French artist Beatrice Dreux worked in the traditional medium of painting. Rather than respond to her immediate surroundings, Dreux's work, which utilized representational imagery, stemmed from her understanding of the paintings of such classical masters as Veronese, Chardin, Boucher, and Gericault. Her large-scale, expressionist paintings employed a vivid palette and included self-portraits, the nude female body, portraits, and animals.

Austrian architect Sophie Esslinger presented several projects based on her experience in Los Angeles. In "pico boulevard," Esslinger documented a one-week walk along that thoroughfare utilizing an aerial photograph of the route in combination with pictures of details taken along the way. With "images," Esslinger projected descriptive passages lifted from film scripts onto the windows of the Mackey Apartments. Taken out of context, the sequence of the images resulted in a new story. "the carbench as a piece of urban furniture in los angeles" posited the creation of a new urban space for events, a plaza (or parking lot), furnished by the cars driven there. Esslinger's experience of L.A.'s car culture led her to design a "hydraulic platform for people in big car parks." Intended to provide perspective to a viewer lost in a sea of cars, the hydraulic platform also functioned as a bar.

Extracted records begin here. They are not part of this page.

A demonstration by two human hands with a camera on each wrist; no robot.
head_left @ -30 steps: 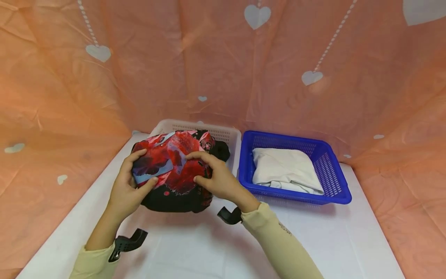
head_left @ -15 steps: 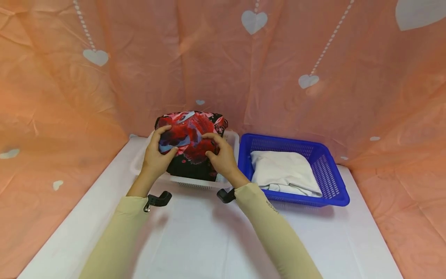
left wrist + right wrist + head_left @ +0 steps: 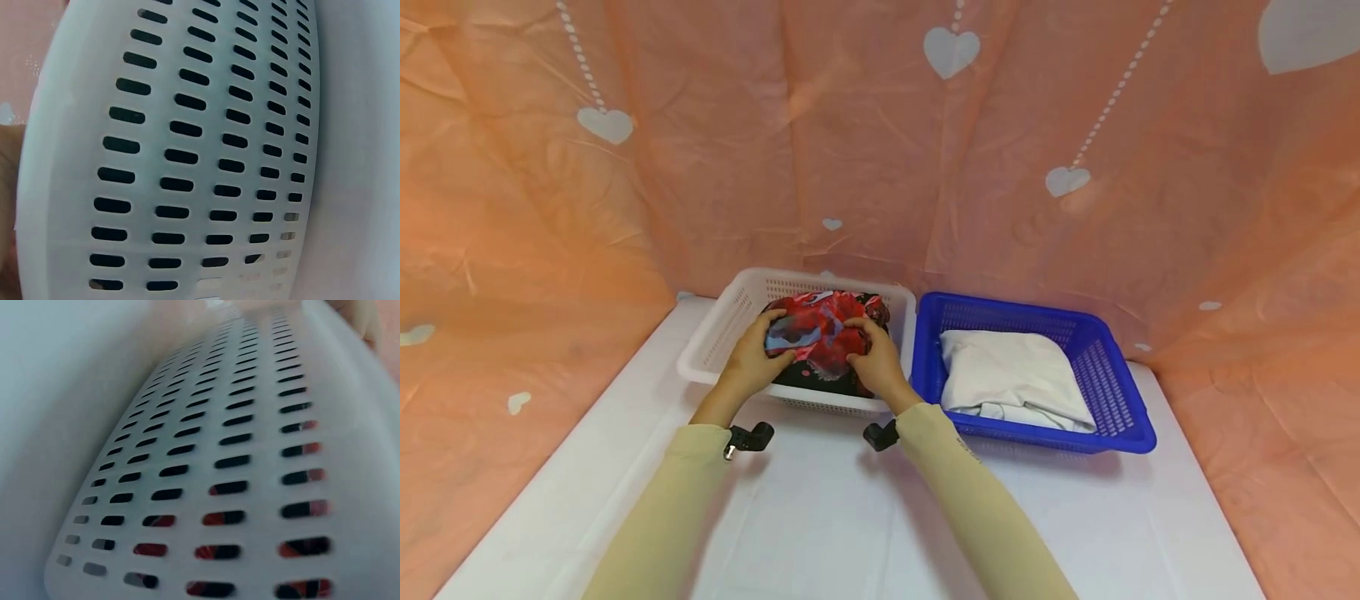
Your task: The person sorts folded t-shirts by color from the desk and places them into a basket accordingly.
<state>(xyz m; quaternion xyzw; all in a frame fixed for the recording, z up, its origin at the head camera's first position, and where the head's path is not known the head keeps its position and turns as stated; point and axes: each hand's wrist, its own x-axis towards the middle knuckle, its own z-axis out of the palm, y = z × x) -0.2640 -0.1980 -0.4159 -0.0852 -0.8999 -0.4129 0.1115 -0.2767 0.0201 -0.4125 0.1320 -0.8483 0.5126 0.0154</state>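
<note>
A folded red, black and blue patterned garment [image 3: 823, 337] lies inside the white perforated basket [image 3: 718, 342] at the back of the table. My left hand [image 3: 758, 357] grips its left side, thumb on top. My right hand [image 3: 871, 360] grips its right side. Both wrists reach over the basket's front rim. In the left wrist view only the slotted white basket wall [image 3: 206, 156] shows. In the right wrist view the basket wall [image 3: 206, 456] fills the frame, with red and black cloth [image 3: 300, 547] visible through the slots.
A blue basket [image 3: 1120, 392] stands right of the white one and holds a folded white cloth [image 3: 1011, 371]. The table [image 3: 850, 517] is covered in white. Orange heart-patterned fabric [image 3: 880, 142] walls in the back and both sides.
Both hands carried the garment away from me, up over the white basket's front rim, and lowered it into the basket.
</note>
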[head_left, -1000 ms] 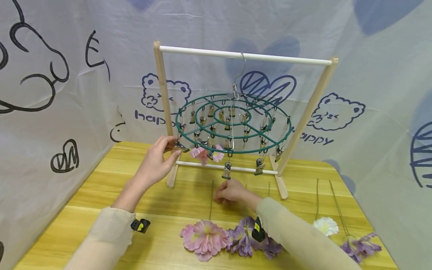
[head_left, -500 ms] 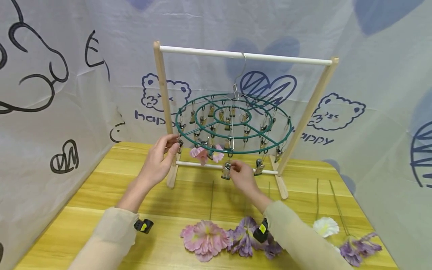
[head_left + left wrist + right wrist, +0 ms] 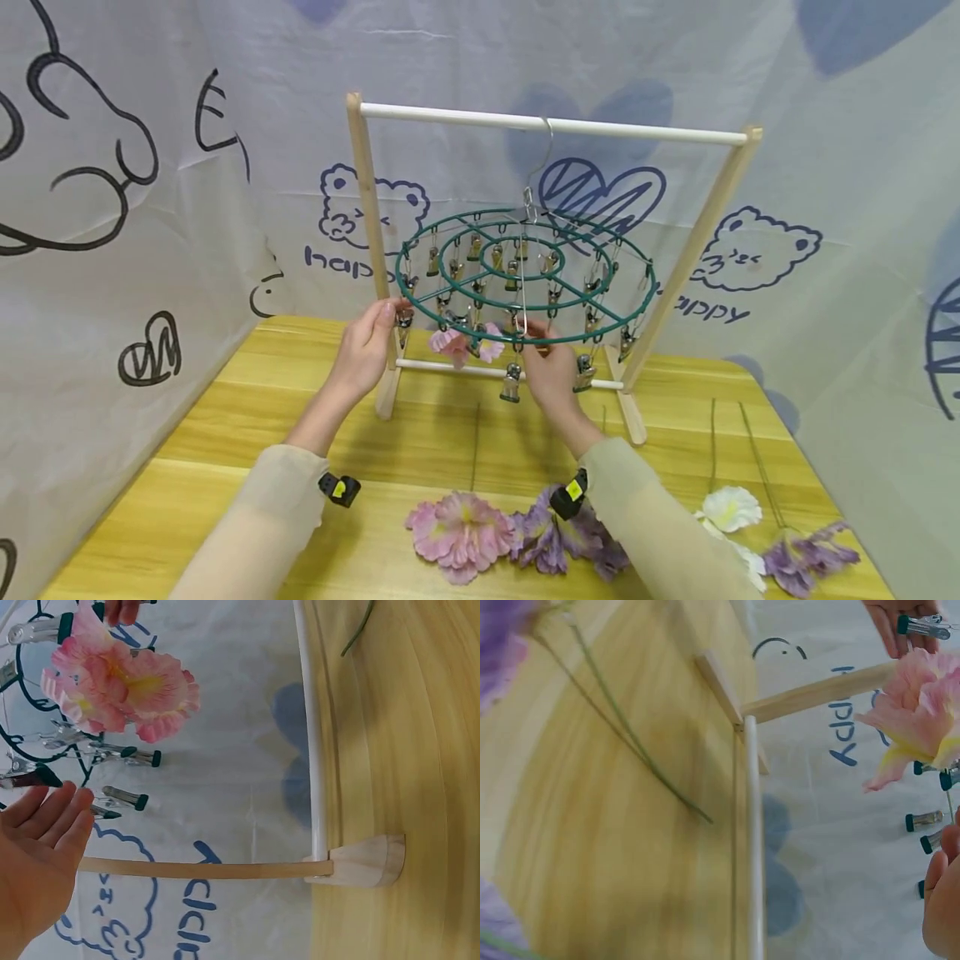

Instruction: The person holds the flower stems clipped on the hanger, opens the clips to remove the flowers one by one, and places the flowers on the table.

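A green round clip hanger [image 3: 459, 332] with several metal clips hangs from the rack. My left hand [image 3: 366, 346] is at its left rim, next to a hanging clip [image 3: 404, 321]. In the left wrist view, the left hand's fingers [image 3: 56, 817] are straight, with the tips near a clip. My right hand [image 3: 553, 371] reaches up under the front rim, right of a front clip [image 3: 512, 383]. Its fingertips are partly hidden behind the ring, so any grip there is unclear. A pink flower [image 3: 124, 686] hangs among the clips.
The wooden rack [image 3: 551, 125] stands at the back of the wooden table [image 3: 225, 417]. A pink flower [image 3: 461, 533], purple flowers [image 3: 547, 533], white flowers [image 3: 731, 508] and another purple flower [image 3: 806, 558] lie in front, stems pointing backward. A printed cloth [image 3: 247, 50] surrounds the table.
My right hand has risen from the table, past the front clip, to under the hanger's rim. My left hand has let go of the left clip, which now hangs down.
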Demonstrator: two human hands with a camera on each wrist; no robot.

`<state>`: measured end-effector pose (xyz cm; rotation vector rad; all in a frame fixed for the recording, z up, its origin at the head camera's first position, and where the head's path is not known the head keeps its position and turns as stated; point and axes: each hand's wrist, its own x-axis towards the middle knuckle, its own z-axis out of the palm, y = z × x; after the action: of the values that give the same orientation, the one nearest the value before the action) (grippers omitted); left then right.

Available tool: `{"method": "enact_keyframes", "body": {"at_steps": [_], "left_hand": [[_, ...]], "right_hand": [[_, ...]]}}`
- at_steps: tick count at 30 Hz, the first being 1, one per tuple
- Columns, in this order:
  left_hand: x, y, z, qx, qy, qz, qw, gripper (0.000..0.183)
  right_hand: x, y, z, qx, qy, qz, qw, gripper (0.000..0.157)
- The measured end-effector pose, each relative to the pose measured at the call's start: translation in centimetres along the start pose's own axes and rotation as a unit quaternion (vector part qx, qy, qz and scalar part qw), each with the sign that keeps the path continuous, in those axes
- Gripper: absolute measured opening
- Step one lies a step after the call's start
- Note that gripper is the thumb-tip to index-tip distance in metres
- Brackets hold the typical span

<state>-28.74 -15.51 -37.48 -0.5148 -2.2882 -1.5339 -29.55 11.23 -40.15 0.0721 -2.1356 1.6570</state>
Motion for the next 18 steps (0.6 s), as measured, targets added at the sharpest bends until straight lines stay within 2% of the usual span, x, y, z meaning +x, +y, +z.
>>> {"method": "enact_keyframes", "body": {"at_steps": [5,11,13,18], "left_hand": [[1.1,-0.8,0.3,-0.040,-0.024,-0.045,0.9979,0.046],[2.8,-1.8,0.9,-0.035,-0.045,-0.097,0.9936,0.038],[3.2,-2.1,1.1,-0.028,-0.052,-0.098,0.9934,0.037],[4.0,-2.8,1.7,-0.015,-0.069,-0.074,0.9947,0.038]], "right_hand": [[0.7,0.0,0.6,-0.001,0.003,-0.032,0.999,0.022],[1.3,-0.2,1.2,0.010,-0.017,-0.055,0.998,0.024],[1.5,-0.3,1.5,0.016,-0.019,-0.069,0.997,0.029],[2.0,-0.6,2.1,-0.003,-0.012,-0.137,0.990,0.038]]}}
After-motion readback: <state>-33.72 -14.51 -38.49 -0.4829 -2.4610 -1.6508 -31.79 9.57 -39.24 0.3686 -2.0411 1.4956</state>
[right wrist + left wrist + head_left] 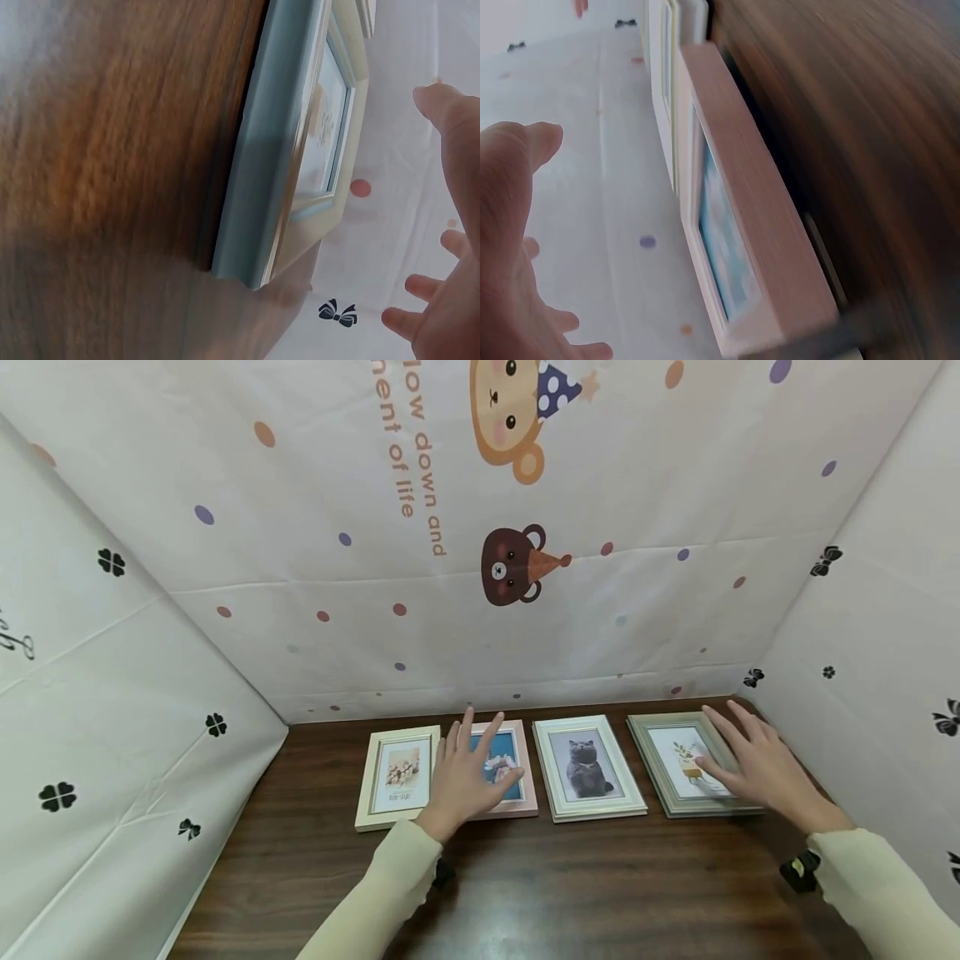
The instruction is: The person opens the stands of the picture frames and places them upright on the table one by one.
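My left hand (463,778) is spread over the pink picture frame (529,777), hiding part of its blue flower picture. In the left wrist view the fingers stand apart from that frame and hold nothing. Left of it lies a cream picture frame (402,777) with a bouquet picture, overlapped by the hand at its right edge. A white picture frame (590,770) with a grey cat lies between the two hands. Over the grey-green picture frame (675,764) with a potted plant hovers my right hand (765,767), fingers spread, covering its right side.
All the frames lie in a row on a dark wood table (570,893), near its back edge. A pale printed cloth wall (450,643) rises behind them. White cloth sides (135,760) stand to the left and right. Each wrist carries a small dark device (801,872).
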### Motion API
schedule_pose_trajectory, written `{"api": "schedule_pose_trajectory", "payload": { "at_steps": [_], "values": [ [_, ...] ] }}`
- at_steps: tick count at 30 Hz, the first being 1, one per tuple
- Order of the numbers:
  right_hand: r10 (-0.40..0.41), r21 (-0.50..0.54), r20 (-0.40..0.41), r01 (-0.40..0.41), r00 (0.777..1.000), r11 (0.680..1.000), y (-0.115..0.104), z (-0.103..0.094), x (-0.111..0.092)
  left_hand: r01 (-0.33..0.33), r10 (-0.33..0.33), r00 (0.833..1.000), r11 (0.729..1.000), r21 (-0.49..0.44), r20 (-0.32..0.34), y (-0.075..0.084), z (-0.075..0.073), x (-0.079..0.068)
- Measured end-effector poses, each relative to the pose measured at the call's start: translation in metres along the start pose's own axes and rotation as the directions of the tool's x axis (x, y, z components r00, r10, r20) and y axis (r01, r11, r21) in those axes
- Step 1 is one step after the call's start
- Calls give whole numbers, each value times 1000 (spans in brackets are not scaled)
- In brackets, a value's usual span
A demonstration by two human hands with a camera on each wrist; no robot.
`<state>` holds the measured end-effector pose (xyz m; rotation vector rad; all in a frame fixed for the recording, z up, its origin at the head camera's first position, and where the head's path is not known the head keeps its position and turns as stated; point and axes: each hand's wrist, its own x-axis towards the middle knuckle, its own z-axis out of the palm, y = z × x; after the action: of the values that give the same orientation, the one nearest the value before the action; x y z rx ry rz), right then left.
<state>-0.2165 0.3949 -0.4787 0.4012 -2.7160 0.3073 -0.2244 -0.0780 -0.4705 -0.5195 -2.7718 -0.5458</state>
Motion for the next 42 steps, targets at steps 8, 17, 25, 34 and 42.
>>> {"api": "schedule_pose_trajectory", "payload": {
  "at_steps": [8,17,25,34,42],
  "values": [
    [55,33,99,-58,994,998,10,-1,8,-49,50,997,999,-24,58,38,18,22],
    [105,58,222,-121,969,991,13,-5,18,-72,77,986,997,-36,151,83,33,42],
    [157,57,315,-184,936,981,21,-3,22,-68,93,964,992,-108,248,115,50,57],
    [210,63,371,-250,905,966,18,-2,31,-16,71,952,983,-183,298,151,64,72],
    [256,27,402,-291,879,956,22,-5,35,96,13,928,957,-273,372,180,73,81]
  ]
}}
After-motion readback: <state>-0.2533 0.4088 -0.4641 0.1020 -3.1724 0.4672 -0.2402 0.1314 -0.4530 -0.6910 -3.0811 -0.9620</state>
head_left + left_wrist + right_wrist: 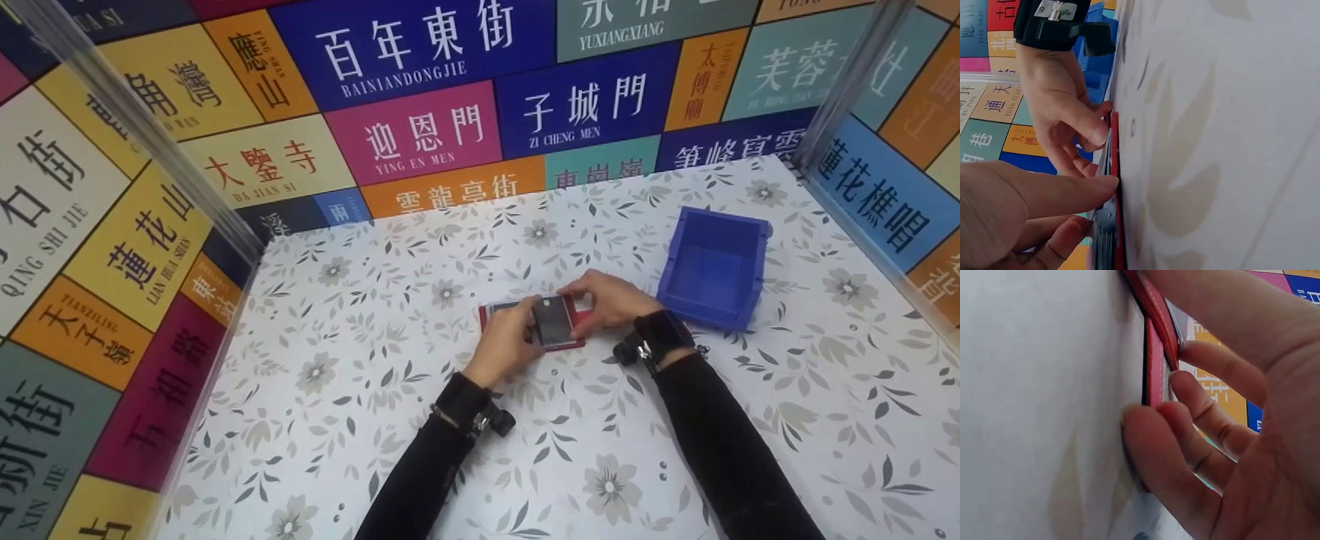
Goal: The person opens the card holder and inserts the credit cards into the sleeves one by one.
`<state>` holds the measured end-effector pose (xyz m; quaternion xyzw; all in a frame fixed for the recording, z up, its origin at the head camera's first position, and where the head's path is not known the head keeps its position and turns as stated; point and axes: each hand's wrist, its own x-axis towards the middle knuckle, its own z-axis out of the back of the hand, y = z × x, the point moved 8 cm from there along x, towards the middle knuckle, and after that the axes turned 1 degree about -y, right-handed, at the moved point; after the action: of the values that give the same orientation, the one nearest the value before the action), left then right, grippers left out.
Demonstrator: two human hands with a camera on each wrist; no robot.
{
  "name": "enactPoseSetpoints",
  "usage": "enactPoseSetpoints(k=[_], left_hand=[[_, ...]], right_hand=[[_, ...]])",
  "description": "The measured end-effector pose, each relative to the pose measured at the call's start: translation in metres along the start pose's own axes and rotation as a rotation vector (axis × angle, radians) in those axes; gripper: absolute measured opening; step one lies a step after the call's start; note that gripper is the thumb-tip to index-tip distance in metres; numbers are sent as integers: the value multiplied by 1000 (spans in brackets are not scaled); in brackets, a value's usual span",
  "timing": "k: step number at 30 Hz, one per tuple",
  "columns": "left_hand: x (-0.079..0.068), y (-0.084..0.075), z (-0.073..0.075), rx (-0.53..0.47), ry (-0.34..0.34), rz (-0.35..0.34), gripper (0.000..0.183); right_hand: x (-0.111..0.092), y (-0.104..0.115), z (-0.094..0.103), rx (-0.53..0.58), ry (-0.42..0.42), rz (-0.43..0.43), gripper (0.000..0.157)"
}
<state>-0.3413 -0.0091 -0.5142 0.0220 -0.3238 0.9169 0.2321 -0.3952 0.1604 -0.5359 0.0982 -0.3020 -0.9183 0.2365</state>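
A small red card wallet (556, 321) lies opened out on the floral cloth, a dark grey panel showing inside its red border. My left hand (502, 339) grips it across the middle, thumb along the near edge and fingertips on the far side. At the right end, my right hand (609, 301) holds the wallet between thumb and fingers. Stitching runs along the red edge (1154, 363) in the right wrist view, where a second red layer stands slightly raised. Several thin layers (1105, 239) are stacked over the red cover in the left wrist view. My left hand hides part of the wallet.
To the right of my right hand stands a blue plastic bin (712, 266), close to the wrist strap. A white cloth with grey flowers and leaves (315, 375) covers the table. Colourful sign panels (420, 127) wall the back and both sides.
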Motion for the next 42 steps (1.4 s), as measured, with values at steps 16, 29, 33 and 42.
enactPoseSetpoints(k=[16, 29, 33, 42], left_hand=[[-2, 79, 17, -73, 186, 84, 110], [-2, 78, 19, -76, 151, 39, 104], [-4, 79, 18, -80, 151, 43, 105], [-2, 79, 18, -77, 156, 69, 105]], right_hand=[[-1, 6, -3, -5, 43, -28, 89], [1, 6, -6, -32, 33, -59, 90], [2, 7, -7, -28, 28, -51, 90], [7, 11, -8, 77, -12, -35, 75]])
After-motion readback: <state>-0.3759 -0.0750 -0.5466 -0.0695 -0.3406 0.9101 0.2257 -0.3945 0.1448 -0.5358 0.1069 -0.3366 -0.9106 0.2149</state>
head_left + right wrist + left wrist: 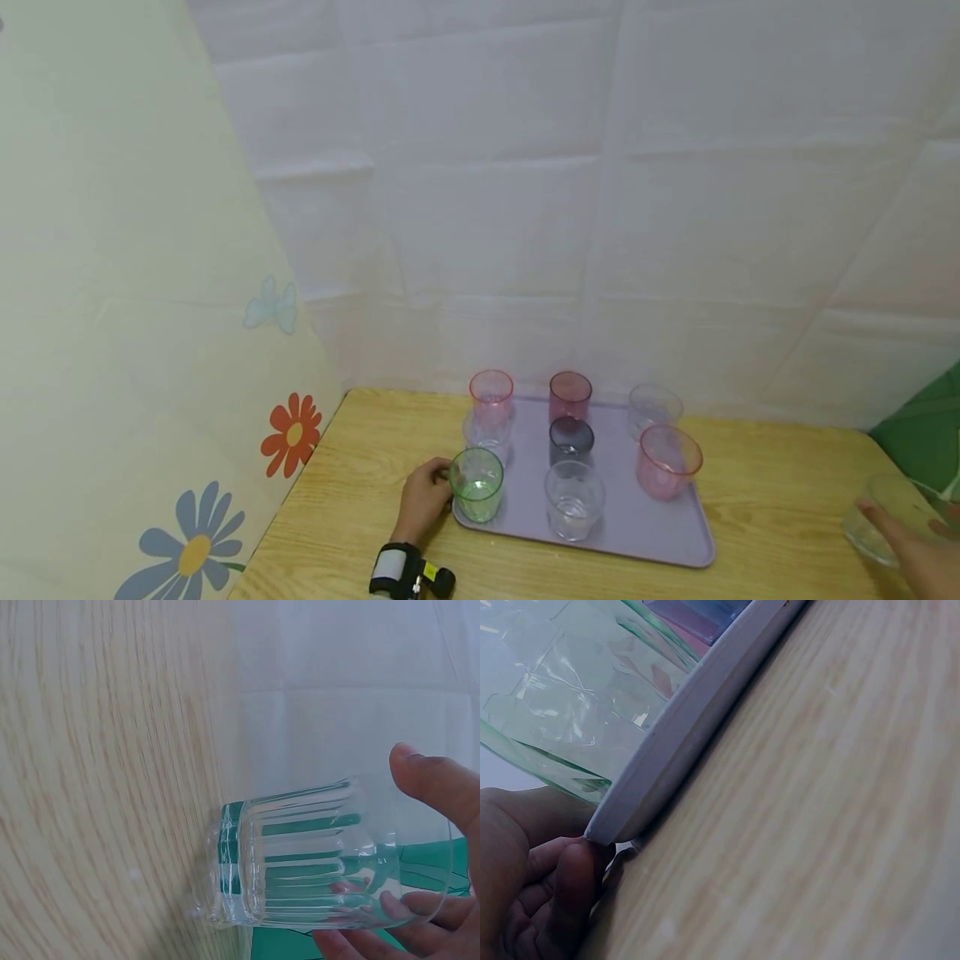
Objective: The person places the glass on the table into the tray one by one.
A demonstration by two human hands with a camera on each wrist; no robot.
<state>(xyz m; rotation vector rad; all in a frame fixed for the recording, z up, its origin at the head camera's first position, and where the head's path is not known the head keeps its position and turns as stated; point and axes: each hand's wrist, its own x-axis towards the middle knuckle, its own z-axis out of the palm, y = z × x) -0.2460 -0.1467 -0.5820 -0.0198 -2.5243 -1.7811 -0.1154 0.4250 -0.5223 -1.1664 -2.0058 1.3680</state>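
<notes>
My left hand grips the left edge of a lilac tray, beside a green glass. In the left wrist view, the fingers curl at the tray rim, close to the green glass. Far to the right, my right hand holds a clear glass at the wooden table. The right wrist view has that ribbed clear glass between the thumb and the other fingers, some seen through its wall. Its base is at the tabletop.
On the tray stand pink glasses, a dark grey glass, a dark red glass and several clear ones. White sheeting hangs behind the wooden table. Something green lies at the right edge.
</notes>
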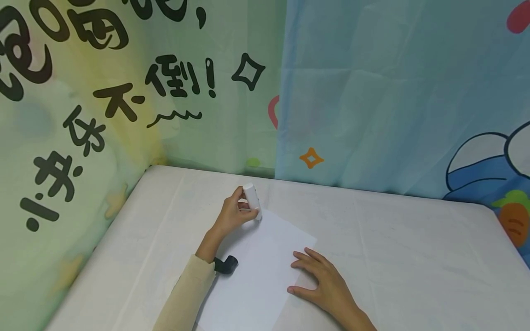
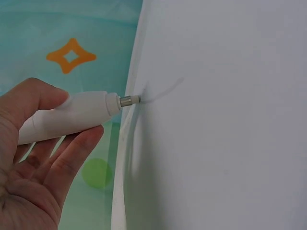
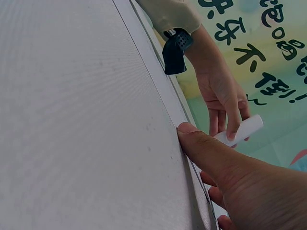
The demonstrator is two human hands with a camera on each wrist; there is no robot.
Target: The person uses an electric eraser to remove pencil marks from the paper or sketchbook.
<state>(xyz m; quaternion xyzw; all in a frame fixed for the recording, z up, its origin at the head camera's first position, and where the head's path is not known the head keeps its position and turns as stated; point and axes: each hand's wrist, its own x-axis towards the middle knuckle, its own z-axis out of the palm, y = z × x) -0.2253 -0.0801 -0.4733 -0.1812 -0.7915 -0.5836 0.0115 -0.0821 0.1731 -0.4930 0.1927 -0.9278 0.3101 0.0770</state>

In "coming home," Chinese artist Jun Yang used voices, text, and video to present how moving to a new place challenges one's patterns and creates an opportunity for redefining values. Working from his own arrival in Los Angeles, Yang demonstrated how a simple situation such as going to the supermarket can entail decisive choices that reveal personal values. Deciding what to eat and where to shop signify one's social and cultural identity and aspirations. "Coming home“ described such moments of a persona encountering a new environment.